En son nerede, ne yaparken, kiminleyken kendinizin en orijinal versiyonuydunuz? Disney+’da yayına giren Fleishman is in Trouble bu soru üzerine odaklanırken, bölümler ilerledikçe kendimizi hikayenin bir parçası gibi hissettirmeyi başarıyor.
‘Gençliğimizi’ hatırlarken zihnimizde bir imaj canlanır. Kendimizi spesifik bir görüntüde, semtte, stilde gözümüzün önüne getiririz. Hatırladığımız imajımız her ne ise gençlik albümümüzün kapak fotoğrafı gibidir. O zamanların en önemli şahidi ise genellikle lise veya üniversitede kurulan, bize zaman zaman ailemizden bile daha yakın gelen yakın arkadaş grubumuzdur. Yıllar içinde değişiriz, dönüşürüz, yaşam biçimlerimiz ayrışır, bazılarımız evlenir çocuk sahibi olur, kimimiz dünyayı gezer, bir diğeri kendini işlere adar, öteki hepsini aynı anda kotarmaya çalışır. Ayrılıklar veya yeni ilişkiler eklenir hikayelere. İlk gençlikteki o ayrılmaz grup olmayız artık. Yine de her dönüm noktasında, her yaş alma evresinde ama en çok da karanlık günlerde bütünüyle kendimiz olduğumuz o ortama ve insanlara sığınmak isteriz. Artık o halimize hiç benzemesek bile.
Yakın zamanda Disney+’da yayına giren Fleishman is in Trouble tam olarak bu hisleri konu ediniyor. Üniversite zamanında kurulan arkadaşlığı ve şimdiki hallerini geçmişe gidiş dönüşlerle izliyoruz. Dizinin ortalarına doğru sanki biz de o üçlünün dördüncüsü gibi hissetmeye başlıyoruz.
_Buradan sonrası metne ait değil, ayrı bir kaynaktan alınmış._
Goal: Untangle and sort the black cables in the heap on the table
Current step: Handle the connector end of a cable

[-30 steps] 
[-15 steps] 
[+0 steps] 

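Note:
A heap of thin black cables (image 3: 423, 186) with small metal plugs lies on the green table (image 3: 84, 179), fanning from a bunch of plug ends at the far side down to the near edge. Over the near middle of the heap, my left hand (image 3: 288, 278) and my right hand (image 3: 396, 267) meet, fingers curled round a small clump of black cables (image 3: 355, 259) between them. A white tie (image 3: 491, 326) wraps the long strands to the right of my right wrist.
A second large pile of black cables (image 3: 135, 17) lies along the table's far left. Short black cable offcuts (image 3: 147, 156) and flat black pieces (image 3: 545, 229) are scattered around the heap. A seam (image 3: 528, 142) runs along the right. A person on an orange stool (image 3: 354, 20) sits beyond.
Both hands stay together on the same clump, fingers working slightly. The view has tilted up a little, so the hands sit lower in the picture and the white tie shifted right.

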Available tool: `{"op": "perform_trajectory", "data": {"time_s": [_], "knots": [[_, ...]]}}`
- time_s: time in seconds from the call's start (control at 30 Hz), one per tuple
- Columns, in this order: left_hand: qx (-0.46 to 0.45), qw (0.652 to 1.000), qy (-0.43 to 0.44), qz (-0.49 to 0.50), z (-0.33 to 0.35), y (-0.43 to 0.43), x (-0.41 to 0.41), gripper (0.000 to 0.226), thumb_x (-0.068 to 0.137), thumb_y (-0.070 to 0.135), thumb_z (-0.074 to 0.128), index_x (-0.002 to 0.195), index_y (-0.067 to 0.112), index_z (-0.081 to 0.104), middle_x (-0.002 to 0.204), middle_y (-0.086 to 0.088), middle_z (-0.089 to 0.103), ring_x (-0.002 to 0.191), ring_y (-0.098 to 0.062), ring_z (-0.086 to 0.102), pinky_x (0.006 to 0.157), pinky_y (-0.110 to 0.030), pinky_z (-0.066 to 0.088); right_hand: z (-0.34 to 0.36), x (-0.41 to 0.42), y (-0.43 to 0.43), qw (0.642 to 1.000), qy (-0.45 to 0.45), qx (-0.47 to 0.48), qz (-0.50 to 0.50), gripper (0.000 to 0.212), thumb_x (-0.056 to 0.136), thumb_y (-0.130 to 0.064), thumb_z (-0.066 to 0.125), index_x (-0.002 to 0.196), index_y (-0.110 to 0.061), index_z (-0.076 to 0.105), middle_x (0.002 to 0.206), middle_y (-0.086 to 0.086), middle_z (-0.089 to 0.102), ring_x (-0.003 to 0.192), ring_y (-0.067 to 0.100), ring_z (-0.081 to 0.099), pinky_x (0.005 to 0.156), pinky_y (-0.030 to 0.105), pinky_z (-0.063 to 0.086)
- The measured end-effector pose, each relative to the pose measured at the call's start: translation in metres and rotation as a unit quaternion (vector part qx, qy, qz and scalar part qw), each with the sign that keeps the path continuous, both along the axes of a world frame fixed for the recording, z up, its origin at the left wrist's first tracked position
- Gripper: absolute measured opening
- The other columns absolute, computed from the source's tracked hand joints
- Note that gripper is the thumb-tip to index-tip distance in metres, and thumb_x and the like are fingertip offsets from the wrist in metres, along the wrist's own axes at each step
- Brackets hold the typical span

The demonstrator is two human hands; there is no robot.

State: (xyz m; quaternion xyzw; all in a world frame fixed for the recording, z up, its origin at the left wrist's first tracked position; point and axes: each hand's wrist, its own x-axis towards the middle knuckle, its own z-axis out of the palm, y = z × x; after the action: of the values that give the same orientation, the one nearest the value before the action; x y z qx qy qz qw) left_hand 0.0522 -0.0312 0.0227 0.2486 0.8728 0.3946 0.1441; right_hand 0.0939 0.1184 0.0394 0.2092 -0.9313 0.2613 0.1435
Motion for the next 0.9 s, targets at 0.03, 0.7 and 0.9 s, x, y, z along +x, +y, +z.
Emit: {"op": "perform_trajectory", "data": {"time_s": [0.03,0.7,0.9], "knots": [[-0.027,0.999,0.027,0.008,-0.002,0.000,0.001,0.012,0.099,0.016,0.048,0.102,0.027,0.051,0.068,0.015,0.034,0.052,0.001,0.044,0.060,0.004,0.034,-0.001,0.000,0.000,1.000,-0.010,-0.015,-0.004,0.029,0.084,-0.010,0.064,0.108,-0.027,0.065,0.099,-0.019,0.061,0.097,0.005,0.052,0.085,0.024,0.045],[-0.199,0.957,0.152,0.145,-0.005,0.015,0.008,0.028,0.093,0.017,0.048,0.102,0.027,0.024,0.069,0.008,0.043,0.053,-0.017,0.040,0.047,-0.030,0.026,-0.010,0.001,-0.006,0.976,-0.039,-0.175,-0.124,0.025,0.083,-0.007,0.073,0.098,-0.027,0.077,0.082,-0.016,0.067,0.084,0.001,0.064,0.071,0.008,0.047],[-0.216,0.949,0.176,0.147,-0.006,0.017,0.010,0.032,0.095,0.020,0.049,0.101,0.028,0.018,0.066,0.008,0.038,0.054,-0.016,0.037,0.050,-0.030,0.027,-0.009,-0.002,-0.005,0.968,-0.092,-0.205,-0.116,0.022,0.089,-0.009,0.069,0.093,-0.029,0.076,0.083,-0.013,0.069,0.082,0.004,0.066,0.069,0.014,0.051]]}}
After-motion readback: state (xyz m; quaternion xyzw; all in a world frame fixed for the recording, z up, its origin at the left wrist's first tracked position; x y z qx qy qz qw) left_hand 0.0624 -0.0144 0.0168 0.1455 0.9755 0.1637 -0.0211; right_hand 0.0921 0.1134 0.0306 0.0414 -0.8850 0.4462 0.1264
Fleishman is in Trouble: Karakterlere Detaylı Bir Bakış
Telefon numaraları olsa arayıp kendi hayat hikayemizi Toby, Seth ve Libby’e anlatmak istercesine bir yakınlık kurmuşken buluyoruz kendimizi. İlk gençliğimizde kendimize verdiğimiz sözleri, kurduğumuz gelecek hayallerini, şimdiki versiyonumuz hakkında düşüncelerimizi olabilecek en kara ama aynı zamanda en mizah biçimiyle sorguluyoruz. Misal: “Gençliğimde kendime verdiğim sözler ne durumda? 17 yaşındaki ben, şimdiki beni izlese teşekkür eder miydi yaptığım her şey için? Ben buraya nasıl geldim?”
Bize hiç hesapta yokken yeni bir arkadaş grubu hediye eden dizinin karakterlerine yakından bakalım. Toby Fleishman, yeni boşanmış bir doktor. Bir kız, bir erkek iki çocuğu var. Toby ile ilk tanışmamız boşanma sürecinin en sancılı zamanına denk geliyor. Varsıl bir düzenden yeni ‘bekar’ evine taşınmasını, çocuklarla arasındaki iletişim sorunlarını, yalnız bir baba olarak tökezlemelerini ve çalıştığı hastanedeki pozisyonunu görüyoruz. İdealist bir doktor olarak kariyer yolu boyunca yöneticilik gibi statüleri reddetmesini, parayı ikinci hatta üçüncü sıraya koymasını, evliliğinde cinsiyet rolünü erkeklikten yana oynamamış olmasını izlerken “ne iyi adam”, “başına gelenleri hak etmedi” diye düşünmeden edemiyoruz. Eski eşi Rachel bir sabah aniden çocukları Toby’nin evine bırakıyor ve ortadan kayboluyor. Toby, zaten kurmakta zorlandığı yeni yaşamını iyice zorlaştıran bu gelişme ile ilk gençliğine sığınarak yıllardır aramadığı üniversite arkadaşı Libby’i arıyor ve dizideki dış sesin sahibi, dizinin anlatıcısı Libby ile tanışıyoruz.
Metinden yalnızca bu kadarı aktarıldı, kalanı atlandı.